We often see books and movies about going to another world, but what happens when the adventure ends? What happens to the characters when they come home? That’s what Every Heart a Doorway is about.
Spanning only 173 pages, this is a very short book. Yet it manages to say much more than just the words on the pages. It presents a different side of portal fantasy, one that deals with the cruel pain of experiencing a true sense of belonging just to have it ripped away. Stripped of one’s significance. Banished to a life of conformity, not knowing when, or even if there is a way back home.
Hope hurts. That’s what you need to learn, and fast, if you don’t want it to cut you open from the inside out. Hope is bad. Hope means you keep on holding to things that won’t ever be so again, and so you bleed an inch at a time until there’s nothing left.”
Every Heart a Doorway features an asexual main character as well as a trans side character. I feel like I had a real connection with the characters and grew attached to them in a very short amount of time. They’re all different people, but they have something in common that defies categories. They are tied together by their experiences, the unfairness and pain of being rejected by the one place they love the most.

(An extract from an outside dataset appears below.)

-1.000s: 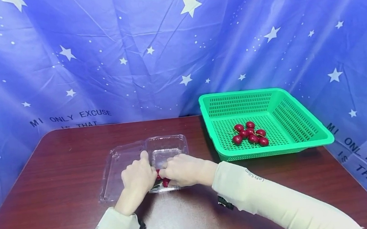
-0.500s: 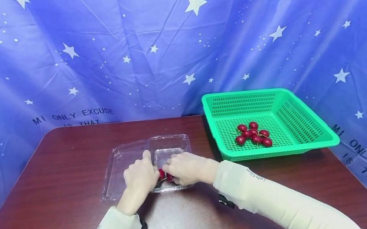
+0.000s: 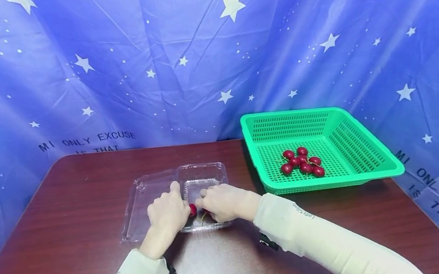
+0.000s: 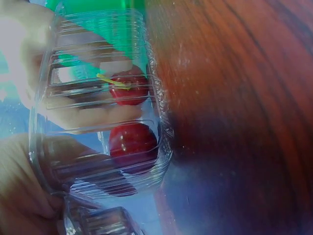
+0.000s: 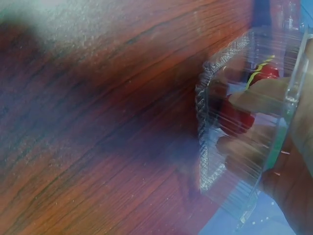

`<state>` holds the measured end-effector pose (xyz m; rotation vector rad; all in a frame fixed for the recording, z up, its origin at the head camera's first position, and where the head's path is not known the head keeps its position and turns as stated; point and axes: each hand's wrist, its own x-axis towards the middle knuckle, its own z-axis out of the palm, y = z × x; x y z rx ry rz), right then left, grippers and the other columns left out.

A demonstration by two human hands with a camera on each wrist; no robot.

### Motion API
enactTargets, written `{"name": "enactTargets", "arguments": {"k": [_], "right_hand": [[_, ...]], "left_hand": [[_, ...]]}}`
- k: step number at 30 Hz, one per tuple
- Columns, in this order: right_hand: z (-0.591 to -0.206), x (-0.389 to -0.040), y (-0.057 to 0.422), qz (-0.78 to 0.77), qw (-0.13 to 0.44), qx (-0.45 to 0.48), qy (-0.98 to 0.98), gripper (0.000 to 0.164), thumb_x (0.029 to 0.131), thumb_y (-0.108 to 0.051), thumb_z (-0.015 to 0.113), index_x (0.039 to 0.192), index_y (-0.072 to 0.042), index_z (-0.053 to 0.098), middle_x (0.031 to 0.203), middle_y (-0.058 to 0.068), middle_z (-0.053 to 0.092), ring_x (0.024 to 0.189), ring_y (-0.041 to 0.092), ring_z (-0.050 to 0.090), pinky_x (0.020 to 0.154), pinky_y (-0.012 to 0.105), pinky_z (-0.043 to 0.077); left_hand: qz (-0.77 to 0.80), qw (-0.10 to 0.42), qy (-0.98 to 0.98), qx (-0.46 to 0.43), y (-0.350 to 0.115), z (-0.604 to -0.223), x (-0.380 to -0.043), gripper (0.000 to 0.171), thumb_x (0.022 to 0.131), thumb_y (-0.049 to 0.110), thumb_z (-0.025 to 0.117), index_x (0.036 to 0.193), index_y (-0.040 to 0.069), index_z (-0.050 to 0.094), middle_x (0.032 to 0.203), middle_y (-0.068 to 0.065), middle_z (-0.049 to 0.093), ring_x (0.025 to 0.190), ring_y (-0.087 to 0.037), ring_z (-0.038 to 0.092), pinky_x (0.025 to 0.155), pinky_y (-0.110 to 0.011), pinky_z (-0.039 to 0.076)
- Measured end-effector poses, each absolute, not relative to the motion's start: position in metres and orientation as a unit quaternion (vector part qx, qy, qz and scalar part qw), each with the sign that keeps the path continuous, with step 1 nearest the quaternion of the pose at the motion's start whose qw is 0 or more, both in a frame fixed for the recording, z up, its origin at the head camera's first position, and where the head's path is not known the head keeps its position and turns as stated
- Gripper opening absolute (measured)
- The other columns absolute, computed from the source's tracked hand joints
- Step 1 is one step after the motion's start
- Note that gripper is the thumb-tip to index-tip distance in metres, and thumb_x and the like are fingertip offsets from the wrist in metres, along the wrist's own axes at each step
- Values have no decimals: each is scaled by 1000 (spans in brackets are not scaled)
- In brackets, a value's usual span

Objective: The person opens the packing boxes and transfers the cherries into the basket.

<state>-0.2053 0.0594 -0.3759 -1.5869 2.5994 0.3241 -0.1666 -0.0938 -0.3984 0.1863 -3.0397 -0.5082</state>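
Observation:
A clear plastic clamshell box (image 3: 207, 170) stands unfolded on the table, its lid (image 3: 140, 208) laid out to the left. Over the hinge side, my left hand (image 3: 167, 211) grips the box, thumb upward and fingers bent down into it. Right beside those fingers is a red cherry (image 3: 193, 210), also visible through the wall in the left wrist view. My right hand (image 3: 224, 202) reaches into the front of the box and pinches a second cherry (image 4: 129, 87) with a yellow-green stem. In the head view this cherry is mostly hidden behind the fingers.
At the right back stands a green perforated basket (image 3: 368, 174) with several cherries (image 3: 302, 161) gathered on its floor. A blue star-printed curtain (image 3: 181, 83) hangs behind the dark red-brown wooden table (image 3: 98, 167).
My right hand has shifted slightly right with its cherry, widening the gap to the other one, and its stem now shows. My left hand stays at the hinge side. The view has shifted slightly.

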Motion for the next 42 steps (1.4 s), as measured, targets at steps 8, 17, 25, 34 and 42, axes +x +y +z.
{"name": "enactTargets", "arguments": {"k": [8,17,25,34,42], "right_hand": [[-379,-206,59,93,42,-523,846,16,82,-10,67,97,-14,67,92,6,66,84,21,66,75,34,58],[-378,-206,59,95,53,-514,851,19,82,-10,67,100,-13,65,95,6,66,85,21,66,77,35,58],[-374,-207,60,89,51,-510,854,18,81,-11,68,99,-14,65,94,5,67,86,20,66,76,36,58],[-366,-209,62,76,39,-507,858,16,81,-13,70,95,-14,64,93,5,66,86,21,65,74,37,58],[-360,-209,64,88,42,-498,861,18,81,-16,71,99,-16,65,95,4,66,90,20,64,74,38,59]], "left_hand": [[-166,22,-984,60,-94,-397,-166,28,82,22,61,98,3,48,81,-27,70,68,-45,65,54,-54,49],[-166,16,-984,60,-94,-398,-167,28,82,22,61,98,3,48,81,-27,70,68,-44,65,54,-53,49],[-159,18,-985,61,-94,-398,-168,28,82,22,61,97,3,47,80,-28,70,67,-45,65,54,-53,49],[-159,21,-985,61,-97,-397,-167,26,82,20,59,98,3,47,80,-28,70,67,-46,64,53,-54,49],[-158,14,-986,60,-95,-396,-167,28,82,21,60,100,3,47,80,-27,70,67,-45,64,54,-53,49]]}}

Despite the richness of the story, I must admit that I tried starting it several times before getting past the first two chapters. The writing in the beginning was just too flowery for my tastes. But when I finally got past those first pages it drastically improved. It’s a quick read with lots to say, but it’s a bit too short. I wanted more from the characters than they were able to give. Yet I gave it the full five stars, because I relate so much to that longing for somewhere else. The sense of belonging in another world, accompanied by the frustration and sadness of uncertainty in waiting for something that might not even be possible. For me it’s the overall feeling of the story and idea that makes it so beautiful.